Dr Gledhill quickly attempted to gather his thoughts. Surely this must be some sort of joke. Perhaps one of his colleagues was playing a hoax on him. Yet since the man looked in earnest and gave not the slightest hint of any prank being played, he decided that his best course of action would be to try and talk the man round to a normal way of thinking.

“Look I understand that you may have issues and problems that perhaps need addressing,” said the doctor in a soothing tone. “But you do know that you can’t just become a giraffe, don’t you?”

“And why not?” came a rather stern reply.

“Well…” stumbled the doctor searching for the right words, “well…because you are human. You were born a human and that is what you are. You can’t change that.”

“But you were happy to refer me for a sex change?”

“That is entirely different,” answered Dr Gledhill. “There is a world of difference between changing one’s sex and changing one’s kind.”

“Oh there is, is there?” said the man cynically. “I’d love to know what that difference is exactly. Apparently my kind is fixed but my gender isn’t. Tell me doctor, you’re not a creationist by any chance, are you?”

It took a lot to offend Dr Clive Gledhill, but this comment hit a raw nerve.  He most definitely was not a creationist and he was not about to let his patient off without letting him know this in the sharpest possible terms.

“No I’m not a creationist, thank you very much,” he replied tartly. “I absolutely affirm the Darwinian theory of natural selection. But what of it?”

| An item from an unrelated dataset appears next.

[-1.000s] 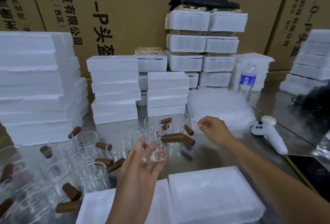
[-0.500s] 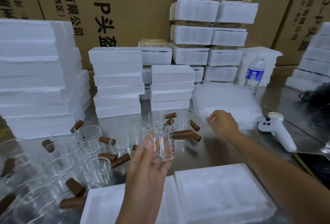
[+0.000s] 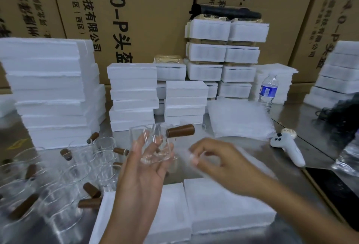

“Then you believe in the mutability of species, you deny the fixity of kinds, and you affirm that we both evolved from apes all the way back to some kind of bacteria?”

“Yes I do,” replied the doctor.

“Well then since you affirm these things to be true,” replied the man, “why do you deny the possibility that I can change from a human to a giraffe.”

“Why a giraffe? How about an ape, since they are our nearest cousins,” said the doctor sarcastically.

“I was never very good at climbing trees – it makes me giddy – so I dread to think what swinging through them would do,” replied the man with total seriousness. “But you have avoided my question. Look, since you affirm that the gender of a person is not so fixed that it can’t be changed, an opinion which must surely be based on an evolutionary understanding of the world, and since you believe in the morphing of atoms into creatures and of kinds into other kinds, why would you then claim that humanness is so fixed that it cannot be changed?”

“Well,” said the Doctor, thinking as quickly as he could. “I’m not sure whether such a thing is even possible, but even if it were, would it be desirable? And even if it were both possible and desirable, we certainly do not have the capability of performing species change operations at present.”

“Then might I suggest that the scientific establishment begin researching into this capability”, said the man indignantly. “They claim that they can make a man out of a woman or a woman out of a man by cutting bits off here and there and by the injection of various hormones. But if they are as serious about the mutability of species and kinds as they say they are, maybe they need to put their money where their mouths are – else I shall think that they neither understand nor fully believe the logic of their own convictions.”

“And might I suggest that you go and see a psychiatrist and perhaps talk over your issues with them?” replied a clearly irritated Dr Gledhill.

“It doesn’t surprise me,” replied the man walking towards the door. “All of the previous doctors I have seen have told me pretty much the same thing. They all affirmed their belief in evolution, yet when push came to shove, they have backed off from the implication of their beliefs, which is that nothing is fixed and so everything is open to change – including a medically-induced species change. I see that you are no more open to change than any of them were.”

And with that he walked through the door leaving Dr Clive Gledhill somewhat shell-shocked at the conversation he had just had. After some moments he managed to pull himself together:

“Species change indeed,” he muttered to himself. “Let’s hope my final patient just has an upset stomach.”